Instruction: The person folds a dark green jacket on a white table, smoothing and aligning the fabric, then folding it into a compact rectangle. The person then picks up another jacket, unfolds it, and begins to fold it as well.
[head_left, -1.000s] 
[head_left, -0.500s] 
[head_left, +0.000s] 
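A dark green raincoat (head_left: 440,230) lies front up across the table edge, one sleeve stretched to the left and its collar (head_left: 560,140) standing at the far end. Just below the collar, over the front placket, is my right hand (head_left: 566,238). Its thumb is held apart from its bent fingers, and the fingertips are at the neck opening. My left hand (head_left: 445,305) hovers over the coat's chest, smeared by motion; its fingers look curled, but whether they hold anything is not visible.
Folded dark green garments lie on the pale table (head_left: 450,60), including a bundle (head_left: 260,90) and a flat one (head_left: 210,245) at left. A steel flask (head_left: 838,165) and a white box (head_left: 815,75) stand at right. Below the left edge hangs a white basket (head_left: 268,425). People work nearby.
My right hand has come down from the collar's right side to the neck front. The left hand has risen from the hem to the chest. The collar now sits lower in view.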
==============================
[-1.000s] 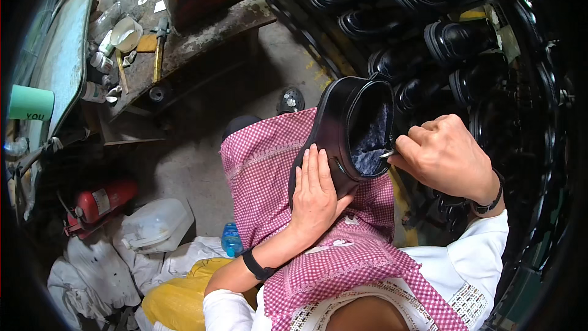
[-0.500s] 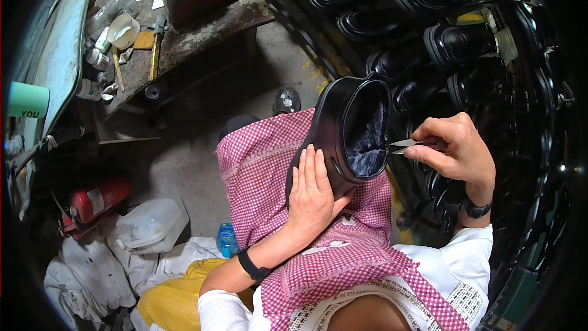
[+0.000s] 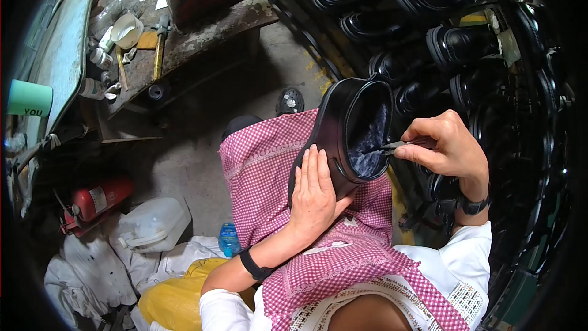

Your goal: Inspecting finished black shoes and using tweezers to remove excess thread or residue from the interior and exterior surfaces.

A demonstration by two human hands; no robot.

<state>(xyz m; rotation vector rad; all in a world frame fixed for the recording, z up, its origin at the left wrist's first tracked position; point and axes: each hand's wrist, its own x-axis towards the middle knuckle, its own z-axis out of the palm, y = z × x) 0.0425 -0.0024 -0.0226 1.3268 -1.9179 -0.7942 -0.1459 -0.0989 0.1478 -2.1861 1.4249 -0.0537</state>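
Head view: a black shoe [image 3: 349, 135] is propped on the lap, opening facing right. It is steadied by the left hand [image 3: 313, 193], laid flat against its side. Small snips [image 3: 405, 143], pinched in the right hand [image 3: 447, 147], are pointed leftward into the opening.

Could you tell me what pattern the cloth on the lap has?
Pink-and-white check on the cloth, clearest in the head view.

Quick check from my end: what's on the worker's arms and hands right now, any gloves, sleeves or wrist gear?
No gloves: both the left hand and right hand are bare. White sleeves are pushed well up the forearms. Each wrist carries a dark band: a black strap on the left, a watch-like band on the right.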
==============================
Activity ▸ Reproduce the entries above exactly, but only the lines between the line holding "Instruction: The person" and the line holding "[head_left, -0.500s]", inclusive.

Solution to the exercise ▸
Instruction: The person folds a dark green jacket on a white table, smoothing and aligning the fabric, then folding it into a compact rectangle. The person then picks up another jacket, unfolds it, and begins to fold it as well.
[head_left, -1.000s] 
[head_left, -0.500s] 

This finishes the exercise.